#### DESCRIPTION OF THE TASK
Search the material for the word "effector" and report each line where it turns up.

----- AVAILABLE DATA -----

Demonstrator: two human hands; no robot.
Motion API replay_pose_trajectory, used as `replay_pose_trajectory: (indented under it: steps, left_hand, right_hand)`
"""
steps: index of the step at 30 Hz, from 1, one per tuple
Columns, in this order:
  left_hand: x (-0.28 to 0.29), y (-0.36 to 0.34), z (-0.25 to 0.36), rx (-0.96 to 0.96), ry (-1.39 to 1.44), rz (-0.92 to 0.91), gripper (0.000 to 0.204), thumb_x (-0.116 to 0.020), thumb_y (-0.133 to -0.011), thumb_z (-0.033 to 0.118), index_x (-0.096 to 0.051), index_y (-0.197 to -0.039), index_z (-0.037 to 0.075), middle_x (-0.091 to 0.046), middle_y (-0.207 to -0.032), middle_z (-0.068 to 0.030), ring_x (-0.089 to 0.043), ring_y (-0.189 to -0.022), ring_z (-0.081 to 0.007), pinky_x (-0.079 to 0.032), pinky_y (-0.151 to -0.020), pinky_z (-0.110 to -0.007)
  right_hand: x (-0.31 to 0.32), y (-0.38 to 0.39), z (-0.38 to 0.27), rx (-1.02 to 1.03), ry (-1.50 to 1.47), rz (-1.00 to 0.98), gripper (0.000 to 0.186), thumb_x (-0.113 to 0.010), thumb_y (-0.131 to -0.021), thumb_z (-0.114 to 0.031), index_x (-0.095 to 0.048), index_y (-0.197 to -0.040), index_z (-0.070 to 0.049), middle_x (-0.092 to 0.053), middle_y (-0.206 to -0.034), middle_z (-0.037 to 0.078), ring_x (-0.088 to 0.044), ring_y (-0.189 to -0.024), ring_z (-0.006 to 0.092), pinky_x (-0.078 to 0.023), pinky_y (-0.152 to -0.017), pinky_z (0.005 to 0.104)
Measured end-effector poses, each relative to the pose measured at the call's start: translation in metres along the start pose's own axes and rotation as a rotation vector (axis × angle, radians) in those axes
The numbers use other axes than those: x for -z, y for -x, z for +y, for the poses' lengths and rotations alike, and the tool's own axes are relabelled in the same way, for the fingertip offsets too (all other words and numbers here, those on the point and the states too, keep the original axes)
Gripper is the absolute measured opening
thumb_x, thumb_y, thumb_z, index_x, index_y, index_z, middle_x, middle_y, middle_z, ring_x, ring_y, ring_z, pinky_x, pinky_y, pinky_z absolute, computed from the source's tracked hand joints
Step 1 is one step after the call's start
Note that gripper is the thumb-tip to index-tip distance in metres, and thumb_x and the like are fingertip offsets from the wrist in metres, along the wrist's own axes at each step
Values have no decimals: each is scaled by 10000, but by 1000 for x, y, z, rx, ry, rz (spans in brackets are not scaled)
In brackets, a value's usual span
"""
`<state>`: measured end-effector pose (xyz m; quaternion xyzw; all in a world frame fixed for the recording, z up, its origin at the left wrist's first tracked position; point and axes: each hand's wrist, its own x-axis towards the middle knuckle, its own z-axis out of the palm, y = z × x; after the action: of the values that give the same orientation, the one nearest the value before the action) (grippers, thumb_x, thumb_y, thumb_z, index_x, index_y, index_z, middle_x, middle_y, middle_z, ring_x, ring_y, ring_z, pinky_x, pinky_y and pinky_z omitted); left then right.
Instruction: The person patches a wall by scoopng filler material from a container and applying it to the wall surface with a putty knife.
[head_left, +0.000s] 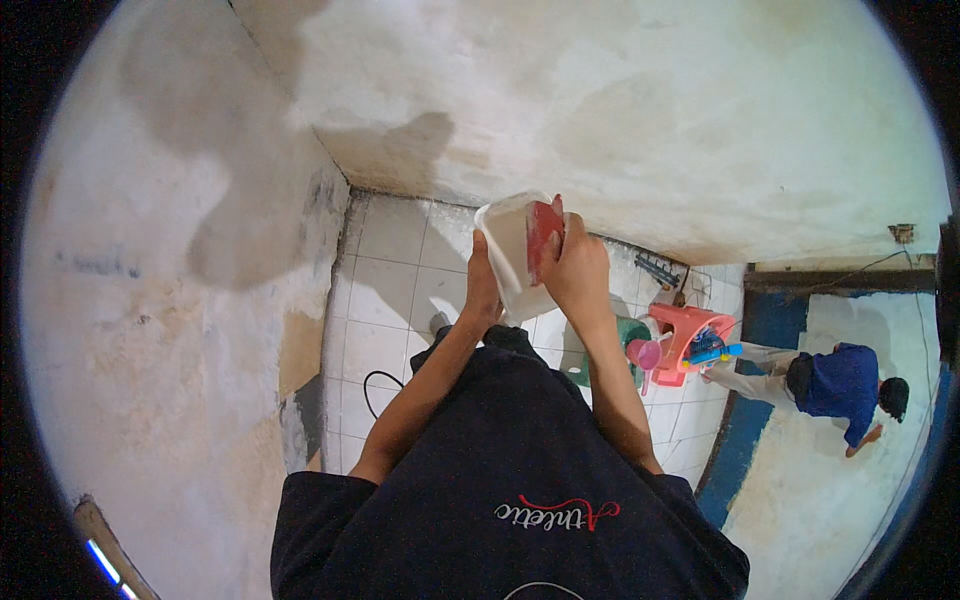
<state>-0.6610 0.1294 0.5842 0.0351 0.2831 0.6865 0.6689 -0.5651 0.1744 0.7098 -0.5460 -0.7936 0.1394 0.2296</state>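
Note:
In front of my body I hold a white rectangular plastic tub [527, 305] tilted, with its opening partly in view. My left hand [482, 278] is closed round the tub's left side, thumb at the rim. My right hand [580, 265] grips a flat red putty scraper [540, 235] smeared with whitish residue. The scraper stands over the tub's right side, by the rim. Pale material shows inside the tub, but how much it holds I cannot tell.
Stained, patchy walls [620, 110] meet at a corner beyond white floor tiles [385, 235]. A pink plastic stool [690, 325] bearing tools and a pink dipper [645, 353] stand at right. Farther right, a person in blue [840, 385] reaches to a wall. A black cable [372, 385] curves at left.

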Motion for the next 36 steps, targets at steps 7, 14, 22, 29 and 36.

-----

#### FINISHED EXERCISE
Measured end-effector poses, each relative to the pose measured at the call's start: translation in metres along the start pose's own axes and rotation as a rotation vector (axis × angle, radians) in those axes
`<state>`: measured end-effector pose (xyz m; quaternion xyzw; all in a world frame fixed for the recording, z up, its origin at the left wrist's first tracked position; point and axes: each hand's wrist, its own x-axis towards the middle knuckle, its own z-axis out of the palm, y = z × x; after the action: of the values that give the same orientation, the one nearest the value before the action) (grippers, thumb_x, thumb_y, thumb_z, index_x, index_y, index_z, middle_x, middle_y, middle_z, ring_x, ring_y, ring_z, pinky_x, pinky_y and pinky_z omitted); left then right.

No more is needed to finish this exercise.